I was simulation-pilled in college, so that adds up.
He explained this on a podcast with Lex Fridman and broke my brain a little. I’ve forgotten his explanation of it since though. Joscha Bach has an equally interesting theory about how human mind works.
Got a link?
I’m not sure which one you mean.
Stephen Wolfram: Complexity and the Fabric of Reality | Lex Fridman Podcast #234 Onwards from the 23 minute mark
Joscha Bach: Artificial Consciousness and the Nature of Reality | Lex Fridman Podcast #101
Unfortunetely one can just upvote once. Two absolutely fascinating episodes!

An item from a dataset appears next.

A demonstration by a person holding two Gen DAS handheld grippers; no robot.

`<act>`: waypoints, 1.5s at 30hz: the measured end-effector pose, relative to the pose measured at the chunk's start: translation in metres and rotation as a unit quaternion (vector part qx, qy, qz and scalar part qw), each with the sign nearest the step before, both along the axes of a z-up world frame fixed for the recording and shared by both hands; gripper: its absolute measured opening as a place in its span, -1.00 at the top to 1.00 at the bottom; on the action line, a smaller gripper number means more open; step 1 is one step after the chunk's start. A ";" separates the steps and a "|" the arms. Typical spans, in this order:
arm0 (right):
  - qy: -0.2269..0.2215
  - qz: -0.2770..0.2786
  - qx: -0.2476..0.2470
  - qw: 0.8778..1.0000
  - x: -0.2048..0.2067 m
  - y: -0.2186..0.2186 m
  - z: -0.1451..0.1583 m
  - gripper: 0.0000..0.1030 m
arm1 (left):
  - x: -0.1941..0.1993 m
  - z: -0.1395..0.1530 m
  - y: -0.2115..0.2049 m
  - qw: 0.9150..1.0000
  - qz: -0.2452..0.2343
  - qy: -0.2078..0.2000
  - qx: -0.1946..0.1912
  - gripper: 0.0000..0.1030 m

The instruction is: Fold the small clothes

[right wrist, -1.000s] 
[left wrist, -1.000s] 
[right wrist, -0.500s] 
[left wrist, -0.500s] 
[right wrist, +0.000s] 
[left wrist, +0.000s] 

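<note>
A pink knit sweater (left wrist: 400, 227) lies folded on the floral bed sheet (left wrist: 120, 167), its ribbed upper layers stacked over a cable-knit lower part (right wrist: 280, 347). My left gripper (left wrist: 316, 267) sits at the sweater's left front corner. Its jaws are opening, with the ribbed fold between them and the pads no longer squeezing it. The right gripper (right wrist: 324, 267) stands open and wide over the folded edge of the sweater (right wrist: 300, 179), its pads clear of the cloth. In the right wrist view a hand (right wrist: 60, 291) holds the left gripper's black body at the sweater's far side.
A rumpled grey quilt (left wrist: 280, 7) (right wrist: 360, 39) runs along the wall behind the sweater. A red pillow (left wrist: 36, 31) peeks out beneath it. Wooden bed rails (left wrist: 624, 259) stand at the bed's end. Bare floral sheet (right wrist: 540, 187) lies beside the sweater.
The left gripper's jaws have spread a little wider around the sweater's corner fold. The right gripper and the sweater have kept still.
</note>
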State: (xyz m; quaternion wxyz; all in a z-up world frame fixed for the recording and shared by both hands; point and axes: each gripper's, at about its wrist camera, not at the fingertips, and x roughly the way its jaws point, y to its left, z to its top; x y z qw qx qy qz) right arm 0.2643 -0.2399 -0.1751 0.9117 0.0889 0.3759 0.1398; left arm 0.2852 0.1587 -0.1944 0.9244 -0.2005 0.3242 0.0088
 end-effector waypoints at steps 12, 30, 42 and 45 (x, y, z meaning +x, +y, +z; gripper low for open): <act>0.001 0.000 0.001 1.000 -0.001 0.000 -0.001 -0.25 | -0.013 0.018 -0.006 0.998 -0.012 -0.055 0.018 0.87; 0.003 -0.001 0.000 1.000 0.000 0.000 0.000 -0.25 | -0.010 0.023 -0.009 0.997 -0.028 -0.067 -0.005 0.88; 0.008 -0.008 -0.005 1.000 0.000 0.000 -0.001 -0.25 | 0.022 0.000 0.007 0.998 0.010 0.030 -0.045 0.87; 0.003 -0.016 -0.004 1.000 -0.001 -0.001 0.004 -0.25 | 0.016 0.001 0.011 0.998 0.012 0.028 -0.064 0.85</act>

I wish I were smart enough and/or educated enough beyond my undergrad Physics classes from decades ago to actually understand this. I get the big picture stuff, then as it gets into the details there’s always a point where I realize I’m decoding words, but I have no idea what the hell they’re writing about.
If he was smart and fully understood his argument, he could explain it to anyone in terms they understood.
A brief history of time didn’t come out until 1988. You implying that the ability to break it down, Barney style, is necessary to be smart or to fully understand something?
It sounds really interesting - however, I can’t help but wonder that this doesn’t necessarily come to anything deeper, that this kind of theory where any of these rules can be arbitrarily chosen and ultimately comes down to some kind of Turing-complete automata just uses the “computational possibilities” of this theory to arbitrarily arrive at the physics we know.
Maybe that wasn’t super coherent, let me explain. Like this theory basically posits the universe as a kind of machine that is just executing these rules over and over. But we don’t know what those rules are. But I feel like the inherent “computational power” of these theories just let them come up with the laws of physics through sheer brute force.
I mean, if there’s essentially an infinite amount of possible rules, then of course some rules exist that would fully explain our known physics. That doesn’t mean that those are the rules by which the universe works, it just means that you have found some kind of “compressed” version of physics in a ruleset. I’m not sure this is really any deeper insight.
Also, isn’t there a problem in that this theory doesn’t seem to be able to be used for predictions? From what I understand, it seems that there is essentially no way to “simulate” the propagation of the rules without actually executing the rules, essentially. Like you can’t just simulate a ball falling, you need to actually have a ball and let it fall in order to see what happens. But maybe I’m not understanding it correctly.
Finding “compressed” physics, as you put it, is what we’ve been doing since the enlightmenment. Thermodynamics is a “compressed” version of quantum mechanics, for example. Finding these basic theories can only help us in understanding the universe.